**Work item:** Please restate the records that follow word for word, omitting any images.

■ ■ ■ ■ ■

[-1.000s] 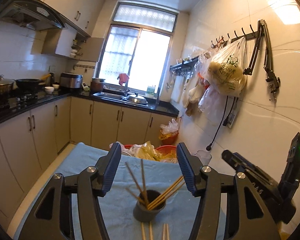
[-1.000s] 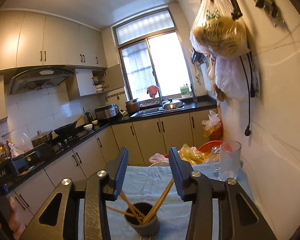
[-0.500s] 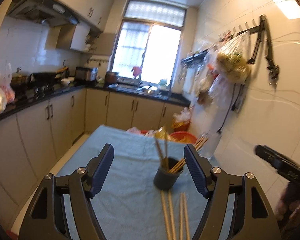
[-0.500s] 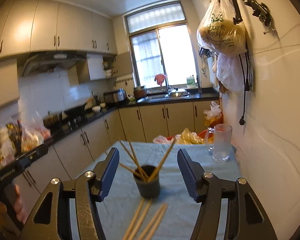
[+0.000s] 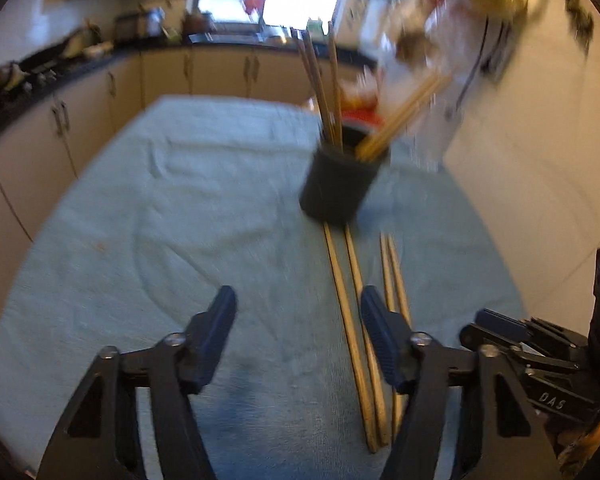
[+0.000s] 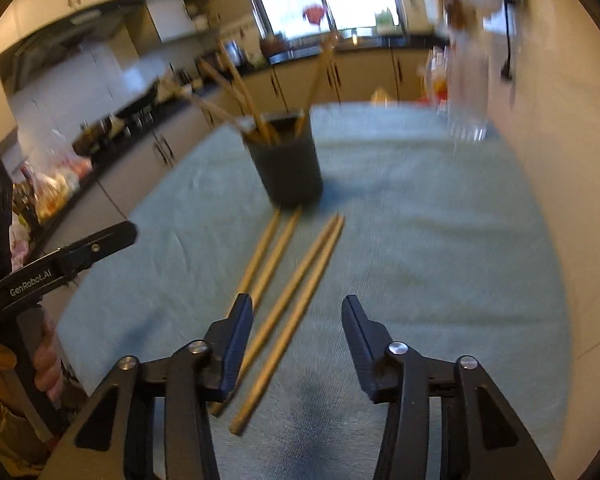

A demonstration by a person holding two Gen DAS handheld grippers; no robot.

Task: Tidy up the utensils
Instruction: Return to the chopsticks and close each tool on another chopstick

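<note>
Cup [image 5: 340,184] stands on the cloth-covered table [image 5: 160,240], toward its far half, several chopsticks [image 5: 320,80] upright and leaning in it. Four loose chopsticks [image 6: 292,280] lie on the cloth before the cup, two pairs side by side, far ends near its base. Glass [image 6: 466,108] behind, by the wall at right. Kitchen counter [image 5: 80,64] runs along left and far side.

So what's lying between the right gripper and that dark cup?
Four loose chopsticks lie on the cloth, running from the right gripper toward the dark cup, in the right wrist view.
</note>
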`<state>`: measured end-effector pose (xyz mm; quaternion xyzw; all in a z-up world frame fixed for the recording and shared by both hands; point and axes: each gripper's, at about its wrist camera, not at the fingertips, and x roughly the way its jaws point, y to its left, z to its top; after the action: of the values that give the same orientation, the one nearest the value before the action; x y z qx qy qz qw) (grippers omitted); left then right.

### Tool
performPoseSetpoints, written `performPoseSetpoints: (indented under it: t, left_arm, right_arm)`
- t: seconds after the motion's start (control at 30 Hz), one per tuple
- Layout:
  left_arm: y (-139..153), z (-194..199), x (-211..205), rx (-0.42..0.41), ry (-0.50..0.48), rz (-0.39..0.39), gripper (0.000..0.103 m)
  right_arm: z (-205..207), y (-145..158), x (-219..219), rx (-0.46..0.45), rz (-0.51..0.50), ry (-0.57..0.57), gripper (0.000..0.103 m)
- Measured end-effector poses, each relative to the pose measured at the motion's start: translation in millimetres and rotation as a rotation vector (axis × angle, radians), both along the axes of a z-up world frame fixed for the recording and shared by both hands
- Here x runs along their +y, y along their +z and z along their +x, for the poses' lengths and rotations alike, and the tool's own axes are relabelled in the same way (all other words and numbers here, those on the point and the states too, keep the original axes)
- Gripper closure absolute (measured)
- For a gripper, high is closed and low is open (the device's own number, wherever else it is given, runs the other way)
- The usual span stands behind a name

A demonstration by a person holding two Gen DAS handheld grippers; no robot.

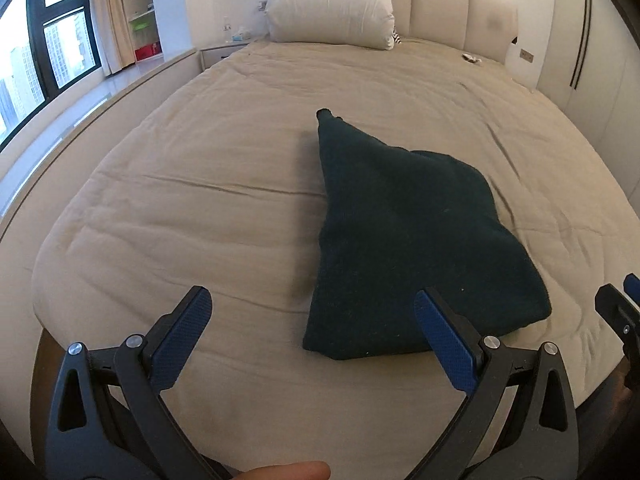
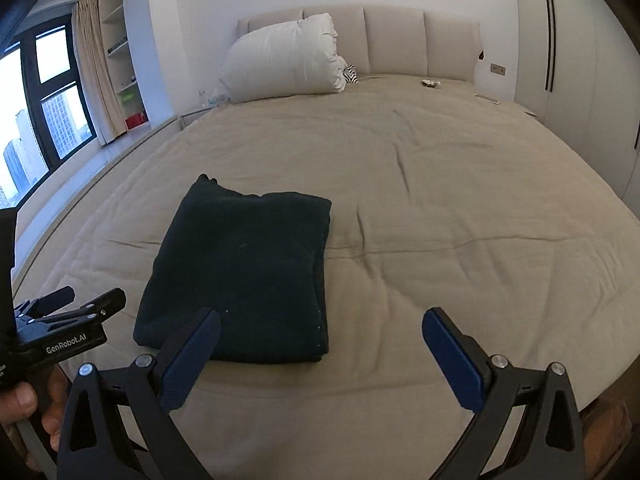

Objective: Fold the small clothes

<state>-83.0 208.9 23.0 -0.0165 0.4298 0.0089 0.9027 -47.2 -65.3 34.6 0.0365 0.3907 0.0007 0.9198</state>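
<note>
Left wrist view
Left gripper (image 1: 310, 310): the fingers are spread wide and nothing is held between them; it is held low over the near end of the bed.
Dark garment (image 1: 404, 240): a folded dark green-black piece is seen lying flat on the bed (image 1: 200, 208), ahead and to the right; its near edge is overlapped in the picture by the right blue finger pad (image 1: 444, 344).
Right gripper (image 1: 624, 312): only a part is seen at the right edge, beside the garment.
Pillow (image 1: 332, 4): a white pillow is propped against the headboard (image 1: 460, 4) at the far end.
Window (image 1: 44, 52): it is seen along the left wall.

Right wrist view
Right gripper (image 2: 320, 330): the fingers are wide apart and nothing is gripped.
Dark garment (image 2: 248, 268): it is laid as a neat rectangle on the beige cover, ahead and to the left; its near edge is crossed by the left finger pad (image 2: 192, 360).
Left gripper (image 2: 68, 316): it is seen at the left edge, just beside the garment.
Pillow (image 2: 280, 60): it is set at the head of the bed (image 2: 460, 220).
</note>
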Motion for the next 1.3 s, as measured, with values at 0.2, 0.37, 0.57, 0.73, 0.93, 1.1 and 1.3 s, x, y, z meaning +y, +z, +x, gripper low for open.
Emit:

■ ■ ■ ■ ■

**Solution for this exercise:**
[-1.000s] 
[-1.000s] 
[-0.500s] 
[-0.500s] 
[+0.000s] 
[+0.000s] 

A demonstration by a person holding two Gen DAS handheld grippers; no robot.

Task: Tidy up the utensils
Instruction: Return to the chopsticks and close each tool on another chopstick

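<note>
Cup [image 5: 340,184] stands on the cloth-covered table [image 5: 160,240], toward its far half, several chopsticks [image 5: 320,80] upright and leaning in it. Four loose chopsticks [image 6: 292,280] lie on the cloth before the cup, two pairs side by side, far ends near its base. Glass [image 6: 466,108] behind, by the wall at right. Kitchen counter [image 5: 80,64] runs along left and far side.

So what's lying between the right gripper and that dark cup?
Four loose chopsticks lie on the cloth, running from the right gripper toward the dark cup, in the right wrist view.
</note>
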`<state>`: measured end-effector pose (xyz mm; quaternion xyzw; all in a z-up world frame fixed for the recording and shared by both hands; point and axes: each gripper's, at about its wrist camera, not at the fingertips, and x roughly the way its jaws point, y to its left, z to its top; after the action: of the values that give the same orientation, the one nearest the value before the action; x y z qx qy qz qw) (grippers omitted); left then right.

### Tool
performPoseSetpoints, written `performPoseSetpoints: (indented under it: t, left_arm, right_arm)`
- t: seconds after the motion's start (control at 30 Hz), one per tuple
- Layout:
  left_arm: y (-139..153), z (-194..199), x (-211..205), rx (-0.42..0.41), ry (-0.50..0.48), rz (-0.39..0.39), gripper (0.000..0.103 m)
  right_arm: z (-205..207), y (-145..158), x (-219..219), rx (-0.46..0.45), rz (-0.51..0.50), ry (-0.57..0.57), gripper (0.000..0.103 m)
- Measured end-effector poses, each relative to the pose measured at the motion's start: translation in millimetres and rotation as a rotation vector (axis × angle, radians), both along the axes of a z-up world frame fixed for the recording and shared by both hands
- Here x runs along their +y, y along their +z and z along their +x, for the poses' lengths and rotations alike, and the tool's own axes are relabelled in the same way (all other words and numbers here, those on the point and the states too, keep the original axes)
- Gripper closure absolute (measured)
- For a gripper, high is closed and low is open (the device's own number, wherever else it is given, runs the other way)
- The usual span stands behind a name

A demonstration by a person holding two Gen DAS handheld grippers; no robot.


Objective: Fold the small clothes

<state>-83.0 208.9 23.0 -0.0165 0.4298 0.0089 0.9027 -47.2 -65.3 34.6 0.0365 0.3907 0.0007 0.9198</state>
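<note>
Left wrist view
Left gripper (image 1: 310, 310): the fingers are spread wide and nothing is held between them; it is held low over the near end of the bed.
Dark garment (image 1: 404, 240): a folded dark green-black piece is seen lying flat on the bed (image 1: 200, 208), ahead and to the right; its near edge is overlapped in the picture by the right blue finger pad (image 1: 444, 344).
Right gripper (image 1: 624, 312): only a part is seen at the right edge, beside the garment.
Pillow (image 1: 332, 4): a white pillow is propped against the headboard (image 1: 460, 4) at the far end.
Window (image 1: 44, 52): it is seen along the left wall.

Right wrist view
Right gripper (image 2: 320, 330): the fingers are wide apart and nothing is gripped.
Dark garment (image 2: 248, 268): it is laid as a neat rectangle on the beige cover, ahead and to the left; its near edge is crossed by the left finger pad (image 2: 192, 360).
Left gripper (image 2: 68, 316): it is seen at the left edge, just beside the garment.
Pillow (image 2: 280, 60): it is set at the head of the bed (image 2: 460, 220).
</note>
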Motion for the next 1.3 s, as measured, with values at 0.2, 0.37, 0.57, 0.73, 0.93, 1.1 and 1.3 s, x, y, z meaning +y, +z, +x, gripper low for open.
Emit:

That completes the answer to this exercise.